→ **WHAT TO WORK ON**
Reproduce the full set of records that follow, exactly as shown.

→ **Data entries**
—————
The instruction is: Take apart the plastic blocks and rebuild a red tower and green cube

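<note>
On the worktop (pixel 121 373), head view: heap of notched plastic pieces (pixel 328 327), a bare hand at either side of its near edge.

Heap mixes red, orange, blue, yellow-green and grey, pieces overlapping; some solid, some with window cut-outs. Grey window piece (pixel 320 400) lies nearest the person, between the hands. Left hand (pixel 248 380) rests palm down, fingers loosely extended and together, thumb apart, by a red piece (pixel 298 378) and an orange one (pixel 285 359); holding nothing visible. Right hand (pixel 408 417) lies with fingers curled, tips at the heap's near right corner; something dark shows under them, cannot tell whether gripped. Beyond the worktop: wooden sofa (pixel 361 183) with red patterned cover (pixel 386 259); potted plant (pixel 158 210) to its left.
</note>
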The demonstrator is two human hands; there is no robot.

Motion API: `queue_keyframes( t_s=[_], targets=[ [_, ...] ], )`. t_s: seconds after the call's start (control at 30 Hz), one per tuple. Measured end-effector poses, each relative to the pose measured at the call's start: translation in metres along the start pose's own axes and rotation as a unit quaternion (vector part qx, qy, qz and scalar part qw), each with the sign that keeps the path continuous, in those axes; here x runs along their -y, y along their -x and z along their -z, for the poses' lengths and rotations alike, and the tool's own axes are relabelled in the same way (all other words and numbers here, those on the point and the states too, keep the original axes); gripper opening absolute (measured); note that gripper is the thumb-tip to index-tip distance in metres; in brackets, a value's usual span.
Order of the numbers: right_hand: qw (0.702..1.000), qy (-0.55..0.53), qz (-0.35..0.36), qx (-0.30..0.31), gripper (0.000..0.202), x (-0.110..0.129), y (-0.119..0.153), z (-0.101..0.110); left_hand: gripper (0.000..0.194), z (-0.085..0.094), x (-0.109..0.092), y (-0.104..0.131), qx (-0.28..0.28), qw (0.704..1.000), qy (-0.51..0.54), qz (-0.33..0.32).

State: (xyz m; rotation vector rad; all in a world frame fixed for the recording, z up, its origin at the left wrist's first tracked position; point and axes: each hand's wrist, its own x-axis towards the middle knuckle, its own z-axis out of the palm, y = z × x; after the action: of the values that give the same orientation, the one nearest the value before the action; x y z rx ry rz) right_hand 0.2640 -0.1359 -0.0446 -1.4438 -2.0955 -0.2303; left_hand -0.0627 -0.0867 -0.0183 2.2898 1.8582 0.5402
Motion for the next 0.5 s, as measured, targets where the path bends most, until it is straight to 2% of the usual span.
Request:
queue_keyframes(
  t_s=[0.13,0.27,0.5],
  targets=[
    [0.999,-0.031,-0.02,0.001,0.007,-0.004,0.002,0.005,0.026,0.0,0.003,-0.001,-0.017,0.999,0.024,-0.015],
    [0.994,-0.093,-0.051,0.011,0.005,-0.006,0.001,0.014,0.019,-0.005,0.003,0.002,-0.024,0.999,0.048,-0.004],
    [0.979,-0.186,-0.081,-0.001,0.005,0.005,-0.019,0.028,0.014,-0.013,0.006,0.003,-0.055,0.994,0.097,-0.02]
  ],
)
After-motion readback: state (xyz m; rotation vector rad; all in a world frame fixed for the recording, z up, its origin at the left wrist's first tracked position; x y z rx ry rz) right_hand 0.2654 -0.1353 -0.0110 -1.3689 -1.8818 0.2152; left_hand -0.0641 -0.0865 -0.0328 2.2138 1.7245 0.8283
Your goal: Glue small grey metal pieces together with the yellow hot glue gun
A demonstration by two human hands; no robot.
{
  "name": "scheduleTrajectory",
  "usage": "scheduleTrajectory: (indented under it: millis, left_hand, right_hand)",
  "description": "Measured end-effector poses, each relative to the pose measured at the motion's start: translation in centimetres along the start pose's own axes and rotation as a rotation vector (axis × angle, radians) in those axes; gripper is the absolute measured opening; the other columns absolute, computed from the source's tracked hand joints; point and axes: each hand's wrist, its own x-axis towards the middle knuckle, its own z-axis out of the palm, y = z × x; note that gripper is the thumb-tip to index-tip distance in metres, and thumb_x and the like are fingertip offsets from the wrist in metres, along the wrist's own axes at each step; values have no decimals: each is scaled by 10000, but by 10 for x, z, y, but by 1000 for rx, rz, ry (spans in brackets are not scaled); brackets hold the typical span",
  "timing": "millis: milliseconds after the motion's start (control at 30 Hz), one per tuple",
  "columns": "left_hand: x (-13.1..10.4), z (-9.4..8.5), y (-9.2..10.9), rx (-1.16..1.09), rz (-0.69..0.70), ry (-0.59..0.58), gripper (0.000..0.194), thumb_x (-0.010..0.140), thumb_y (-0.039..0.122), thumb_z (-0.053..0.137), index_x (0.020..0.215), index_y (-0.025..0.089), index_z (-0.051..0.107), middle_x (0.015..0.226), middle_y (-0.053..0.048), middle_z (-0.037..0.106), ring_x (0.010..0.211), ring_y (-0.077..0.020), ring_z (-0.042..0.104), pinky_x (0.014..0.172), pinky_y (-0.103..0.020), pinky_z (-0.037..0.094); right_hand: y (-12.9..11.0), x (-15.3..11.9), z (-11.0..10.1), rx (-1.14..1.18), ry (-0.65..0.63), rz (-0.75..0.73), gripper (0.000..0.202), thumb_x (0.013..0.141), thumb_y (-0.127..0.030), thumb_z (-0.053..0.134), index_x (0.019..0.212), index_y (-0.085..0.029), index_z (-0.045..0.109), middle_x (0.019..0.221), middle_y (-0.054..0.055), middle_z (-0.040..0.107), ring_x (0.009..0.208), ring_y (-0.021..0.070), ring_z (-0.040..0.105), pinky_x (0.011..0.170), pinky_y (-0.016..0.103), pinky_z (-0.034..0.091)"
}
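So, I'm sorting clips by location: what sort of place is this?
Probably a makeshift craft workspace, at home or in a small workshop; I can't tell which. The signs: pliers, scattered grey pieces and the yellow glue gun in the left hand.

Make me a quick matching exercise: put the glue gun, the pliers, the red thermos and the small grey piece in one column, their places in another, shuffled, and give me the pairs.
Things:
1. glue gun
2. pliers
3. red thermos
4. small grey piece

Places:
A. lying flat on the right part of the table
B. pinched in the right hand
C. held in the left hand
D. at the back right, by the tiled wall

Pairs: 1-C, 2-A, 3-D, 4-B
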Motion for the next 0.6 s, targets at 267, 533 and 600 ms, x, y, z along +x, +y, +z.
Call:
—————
→ **RESPONSE**
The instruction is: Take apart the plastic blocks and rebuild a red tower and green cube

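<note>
On the worktop (pixel 121 373), head view: heap of notched plastic pieces (pixel 328 327), a bare hand at either side of its near edge.

Heap mixes red, orange, blue, yellow-green and grey, pieces overlapping; some solid, some with window cut-outs. Grey window piece (pixel 320 400) lies nearest the person, between the hands. Left hand (pixel 248 380) rests palm down, fingers loosely extended and together, thumb apart, by a red piece (pixel 298 378) and an orange one (pixel 285 359); holding nothing visible. Right hand (pixel 408 417) lies with fingers curled, tips at the heap's near right corner; something dark shows under them, cannot tell whether gripped. Beyond the worktop: wooden sofa (pixel 361 183) with red patterned cover (pixel 386 259); potted plant (pixel 158 210) to its left.
</note>
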The demonstrator is two human hands; there is no robot.

Motion API: `queue_keyframes( t_s=[_], targets=[ [_, ...] ], )`. t_s: seconds after the call's start (control at 30 Hz), one per tuple. Measured end-effector poses, each relative to the pose measured at the call's start: translation in metres along the start pose's own axes and rotation as a unit quaternion (vector part qx, qy, qz and scalar part qw), each with the sign that keeps the path continuous, in those axes; here x runs along their -y, y along their -x and z along their -z, for the poses' lengths and rotations alike, and the tool's own axes are relabelled in the same way (all other words and numbers here, those on the point and the states too, keep the original axes); gripper opening absolute (measured); note that gripper is the thumb-tip to index-tip distance in metres; in brackets, a value's usual span.
Order of the numbers: right_hand: qw (0.702..1.000), qy (-0.55..0.53), qz (-0.35..0.36), qx (-0.30..0.31), gripper (0.000..0.202), x (-0.110..0.129), y (-0.119..0.153), z (-0.101..0.110); left_hand: gripper (0.000..0.194), z (-0.085..0.094), x (-0.109..0.092), y (-0.104..0.131), qx (-0.28..0.28), qw (0.704..1.000), qy (-0.51..0.54), qz (-0.33..0.32).

State: (xyz m; rotation vector rad; all in a world frame fixed for the recording, z up, its origin at the left wrist's first tracked position; point and axes: each hand's wrist, its own x-axis towards the middle knuckle, its own z-axis out of the palm, y = z × x; after the action: of the values that give the same orientation, the one nearest the value before the action; x y z rx ry rz) right_hand 0.2640 -0.1359 -0.0446 -1.4438 -2.0955 -0.2303; left_hand -0.0627 -0.0867 -0.0183 2.2898 1.8582 0.5402
Motion for the next 0.5 s, as measured, targets where the path bends most, until it is straight to 2% of the usual span.
Request:
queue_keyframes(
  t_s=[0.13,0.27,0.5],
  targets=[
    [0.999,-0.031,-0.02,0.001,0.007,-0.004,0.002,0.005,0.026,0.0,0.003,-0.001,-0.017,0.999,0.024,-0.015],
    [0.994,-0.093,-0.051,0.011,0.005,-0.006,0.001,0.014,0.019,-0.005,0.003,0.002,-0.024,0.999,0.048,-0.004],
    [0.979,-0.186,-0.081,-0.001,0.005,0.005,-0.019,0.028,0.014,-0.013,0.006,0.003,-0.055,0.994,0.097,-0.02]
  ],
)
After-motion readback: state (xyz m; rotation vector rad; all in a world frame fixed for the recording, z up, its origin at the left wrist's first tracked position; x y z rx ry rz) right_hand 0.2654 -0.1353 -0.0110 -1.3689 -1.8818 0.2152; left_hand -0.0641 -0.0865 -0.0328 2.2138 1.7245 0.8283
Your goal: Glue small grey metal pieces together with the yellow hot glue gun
A demonstration by two human hands; no robot.
{
  "name": "scheduleTrajectory",
  "usage": "scheduleTrajectory: (indented under it: millis, left_hand, right_hand)",
  "description": "Measured end-effector poses, each relative to the pose measured at the motion's start: translation in centimetres along the start pose's own axes and rotation as a rotation vector (axis × angle, radians) in those axes; gripper is the absolute measured opening; the other columns absolute, computed from the source's tracked hand joints; point and axes: each hand's wrist, its own x-axis towards the middle knuckle, its own z-axis out of the palm, y = z × x; note that gripper is the thumb-tip to index-tip distance in metres, and thumb_x and the like are fingertip offsets from the wrist in metres, along the wrist's own axes at each step; values have no decimals: each is scaled by 10000, but by 10 for x, z, y, but by 1000 for rx, rz, ry (spans in brackets are not scaled); brackets hold the typical span",
  "timing": "millis: milliseconds after the motion's start (control at 30 Hz), one per tuple",
  "columns": "left_hand: x (-13.1..10.4), z (-9.4..8.5), y (-9.2..10.9), rx (-1.16..1.09), rz (-0.69..0.70), ry (-0.59..0.58), gripper (0.000..0.194), thumb_x (-0.010..0.140), thumb_y (-0.039..0.122), thumb_z (-0.053..0.137), index_x (0.020..0.215), index_y (-0.025..0.089), index_z (-0.051..0.107), middle_x (0.015..0.226), middle_y (-0.053..0.048), middle_z (-0.037..0.106), ring_x (0.010..0.211), ring_y (-0.077..0.020), ring_z (-0.042..0.104), pinky_x (0.014..0.172), pinky_y (-0.103..0.020), pinky_z (-0.037..0.094); right_hand: y (-12.9..11.0), x (-15.3..11.9), z (-11.0..10.1), rx (-1.14..1.18), ry (-0.65..0.63), rz (-0.75..0.73), gripper (0.000..0.202), thumb_x (0.013..0.141), thumb_y (-0.127..0.030), thumb_z (-0.053..0.134), index_x (0.019..0.212), index_y (-0.085..0.029), index_z (-0.045..0.109), middle_x (0.019..0.221), middle_y (-0.054..0.055), middle_z (-0.040..0.107), ring_x (0.009..0.208), ring_y (-0.021..0.070), ring_z (-0.040..0.105), pinky_x (0.011..0.170), pinky_y (-0.016..0.103), pinky_z (-0.034..0.091)"
}
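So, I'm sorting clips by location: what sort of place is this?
Probably a makeshift craft workspace, at home or in a small workshop; I can't tell which. The signs: pliers, scattered grey pieces and the yellow glue gun in the left hand.

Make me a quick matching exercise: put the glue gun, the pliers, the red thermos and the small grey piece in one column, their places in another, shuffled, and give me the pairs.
Things:
1. glue gun
2. pliers
3. red thermos
4. small grey piece

Places:
A. lying flat on the right part of the table
B. pinched in the right hand
C. held in the left hand
D. at the back right, by the tiled wall

Pairs: 1-C, 2-A, 3-D, 4-B
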Motion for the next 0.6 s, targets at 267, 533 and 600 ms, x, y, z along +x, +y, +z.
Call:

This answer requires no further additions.